_PROBLEM TO WORK ON_
Reproduce each line of the following material exactly, omitting the images.

_THE DATA_
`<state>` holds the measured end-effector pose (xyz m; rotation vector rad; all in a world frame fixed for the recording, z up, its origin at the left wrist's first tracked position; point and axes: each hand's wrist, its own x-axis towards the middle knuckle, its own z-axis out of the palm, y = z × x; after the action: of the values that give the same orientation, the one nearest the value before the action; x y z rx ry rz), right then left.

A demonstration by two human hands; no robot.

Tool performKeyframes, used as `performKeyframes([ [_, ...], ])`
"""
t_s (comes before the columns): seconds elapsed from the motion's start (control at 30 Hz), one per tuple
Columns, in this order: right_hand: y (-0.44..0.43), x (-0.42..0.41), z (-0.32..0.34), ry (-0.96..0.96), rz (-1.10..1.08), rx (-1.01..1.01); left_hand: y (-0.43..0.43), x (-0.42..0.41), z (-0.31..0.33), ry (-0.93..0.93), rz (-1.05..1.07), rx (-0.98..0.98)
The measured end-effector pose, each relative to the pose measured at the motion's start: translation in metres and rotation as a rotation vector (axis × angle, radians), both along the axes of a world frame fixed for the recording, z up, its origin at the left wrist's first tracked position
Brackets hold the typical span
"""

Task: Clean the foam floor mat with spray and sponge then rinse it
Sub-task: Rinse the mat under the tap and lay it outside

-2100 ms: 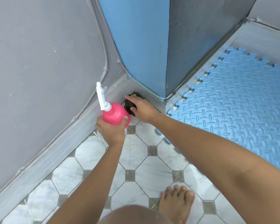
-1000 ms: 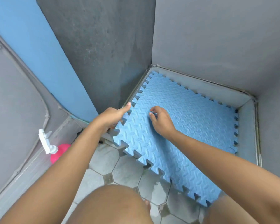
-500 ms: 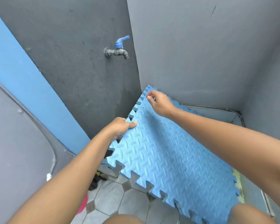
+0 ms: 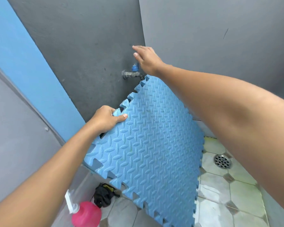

_RESPONSE AREA_
`<state>` holds the measured end-effector pose (xyz m; rotation vector rad; all in a world frame fixed for the recording, z up, its origin at the left wrist's first tracked position; point and axes: each hand's wrist, its own x-axis towards the middle knuckle, its own z-axis out of the palm, y = z × x; after the action: of the values that give the same orientation, the one nearest the value before the action; x y z rx ry rz), right then left.

A demonstration by two human hands; no robot.

Tool performKeyframes, used as `performKeyframes([ [_, ...], ])`
"""
t_s (comes before the columns): seconds elapsed from the motion's start (control at 30 Hz), one per tuple
Columns, in this order: right_hand: y (-0.44..0.43), x (-0.42..0.41), z (-0.32..0.34), ry (-0.96..0.96), rz (-1.10..1.08), rx (-1.01..1.01); left_hand: y (-0.43..0.43), x (-0.42..0.41), z (-0.31..0.33), ry (-0.93..0.93), rz (-1.05..1.07), rx (-0.98..0.98)
The measured end-effector pose, each relative to the pose measured at the motion's start: translation in metres and rotation as a rotation vector (axis × angle, radians), both along the axes of a world frame fixed for the recording, z up, its origin at the left wrist's first tracked position
Brackets hold the typical span
"""

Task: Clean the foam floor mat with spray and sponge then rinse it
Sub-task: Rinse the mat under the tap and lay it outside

-2100 ms: 
-1000 ms: 
-500 ms: 
+0 ms: 

This exercise requires no further answer.